Task description: Give the records once more, exactly as they stand.
Top of Data listing
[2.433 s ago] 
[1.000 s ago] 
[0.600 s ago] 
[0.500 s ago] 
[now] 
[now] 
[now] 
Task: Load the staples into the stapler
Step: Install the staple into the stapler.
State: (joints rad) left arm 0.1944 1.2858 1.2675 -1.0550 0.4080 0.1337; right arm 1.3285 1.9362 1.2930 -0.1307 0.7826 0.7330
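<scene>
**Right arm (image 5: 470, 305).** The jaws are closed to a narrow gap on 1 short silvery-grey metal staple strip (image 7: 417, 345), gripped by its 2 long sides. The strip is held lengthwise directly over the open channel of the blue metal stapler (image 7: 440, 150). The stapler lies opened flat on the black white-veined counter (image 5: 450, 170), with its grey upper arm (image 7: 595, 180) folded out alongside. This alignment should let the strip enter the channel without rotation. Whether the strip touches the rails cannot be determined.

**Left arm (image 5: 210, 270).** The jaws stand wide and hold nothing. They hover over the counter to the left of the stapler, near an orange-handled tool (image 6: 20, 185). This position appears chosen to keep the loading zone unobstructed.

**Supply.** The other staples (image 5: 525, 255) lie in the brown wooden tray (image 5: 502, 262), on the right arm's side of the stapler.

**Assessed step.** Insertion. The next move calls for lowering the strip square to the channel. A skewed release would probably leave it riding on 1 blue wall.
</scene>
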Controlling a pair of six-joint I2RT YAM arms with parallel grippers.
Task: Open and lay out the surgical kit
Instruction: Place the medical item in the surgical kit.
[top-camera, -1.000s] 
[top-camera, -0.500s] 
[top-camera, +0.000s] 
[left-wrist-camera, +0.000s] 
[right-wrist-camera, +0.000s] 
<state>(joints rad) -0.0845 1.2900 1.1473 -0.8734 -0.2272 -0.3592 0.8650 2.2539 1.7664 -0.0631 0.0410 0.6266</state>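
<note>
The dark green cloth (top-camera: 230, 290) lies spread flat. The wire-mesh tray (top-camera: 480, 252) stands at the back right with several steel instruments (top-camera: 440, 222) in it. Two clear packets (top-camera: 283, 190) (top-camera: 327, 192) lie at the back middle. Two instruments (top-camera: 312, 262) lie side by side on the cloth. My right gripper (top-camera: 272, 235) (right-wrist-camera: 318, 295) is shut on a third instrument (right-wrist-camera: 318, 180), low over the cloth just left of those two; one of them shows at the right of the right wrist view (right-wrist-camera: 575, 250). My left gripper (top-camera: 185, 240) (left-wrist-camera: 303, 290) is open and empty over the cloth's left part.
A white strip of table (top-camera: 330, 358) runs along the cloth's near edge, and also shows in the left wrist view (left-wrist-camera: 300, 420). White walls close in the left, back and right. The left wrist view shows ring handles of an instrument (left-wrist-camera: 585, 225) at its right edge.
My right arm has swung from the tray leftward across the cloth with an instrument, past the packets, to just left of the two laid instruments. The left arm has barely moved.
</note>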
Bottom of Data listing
Your solution:
[2.433 s ago] 
[1.000 s ago] 
[0.600 s ago] 
[0.500 s ago] 
[now] 
[now] 
[now] 
Task: Load the staples into the stapler
Step: Install the staple into the stapler.
State: (joints rad) left arm 0.1944 1.2858 1.2675 -1.0550 0.4080 0.1337; right arm 1.3285 1.9362 1.2930 -0.1307 0.7826 0.7330
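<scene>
**Right arm (image 5: 470, 305).** The jaws are closed to a narrow gap on 1 short silvery-grey metal staple strip (image 7: 417, 345), gripped by its 2 long sides. The strip is held lengthwise directly over the open channel of the blue metal stapler (image 7: 440, 150). The stapler lies opened flat on the black white-veined counter (image 5: 450, 170), with its grey upper arm (image 7: 595, 180) folded out alongside. This alignment should let the strip enter the channel without rotation. Whether the strip touches the rails cannot be determined.

**Left arm (image 5: 210, 270).** The jaws stand wide and hold nothing. They hover over the counter to the left of the stapler, near an orange-handled tool (image 6: 20, 185). This position appears chosen to keep the loading zone unobstructed.

**Supply.** The other staples (image 5: 525, 255) lie in the brown wooden tray (image 5: 502, 262), on the right arm's side of the stapler.

**Assessed step.** Insertion. The next move calls for lowering the strip square to the channel. A skewed release would probably leave it riding on 1 blue wall.
</scene>
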Controlling a pair of six-joint I2RT YAM arms with parallel grippers.
Task: Open and lay out the surgical kit
Instruction: Place the medical item in the surgical kit.
[top-camera, -1.000s] 
[top-camera, -0.500s] 
[top-camera, +0.000s] 
[left-wrist-camera, +0.000s] 
[right-wrist-camera, +0.000s] 
<state>(joints rad) -0.0845 1.2900 1.1473 -0.8734 -0.2272 -0.3592 0.8650 2.2539 1.7664 -0.0631 0.0410 0.6266</state>
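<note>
The dark green cloth (top-camera: 230, 290) lies spread flat. The wire-mesh tray (top-camera: 480, 252) stands at the back right with several steel instruments (top-camera: 440, 222) in it. Two clear packets (top-camera: 283, 190) (top-camera: 327, 192) lie at the back middle. Two instruments (top-camera: 312, 262) lie side by side on the cloth. My right gripper (top-camera: 272, 235) (right-wrist-camera: 318, 295) is shut on a third instrument (right-wrist-camera: 318, 180), low over the cloth just left of those two; one of them shows at the right of the right wrist view (right-wrist-camera: 575, 250). My left gripper (top-camera: 185, 240) (left-wrist-camera: 303, 290) is open and empty over the cloth's left part.
A white strip of table (top-camera: 330, 358) runs along the cloth's near edge, and also shows in the left wrist view (left-wrist-camera: 300, 420). White walls close in the left, back and right. The left wrist view shows ring handles of an instrument (left-wrist-camera: 585, 225) at its right edge.
My right arm has swung from the tray leftward across the cloth with an instrument, past the packets, to just left of the two laid instruments. The left arm has barely moved.
</note>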

The response is now done.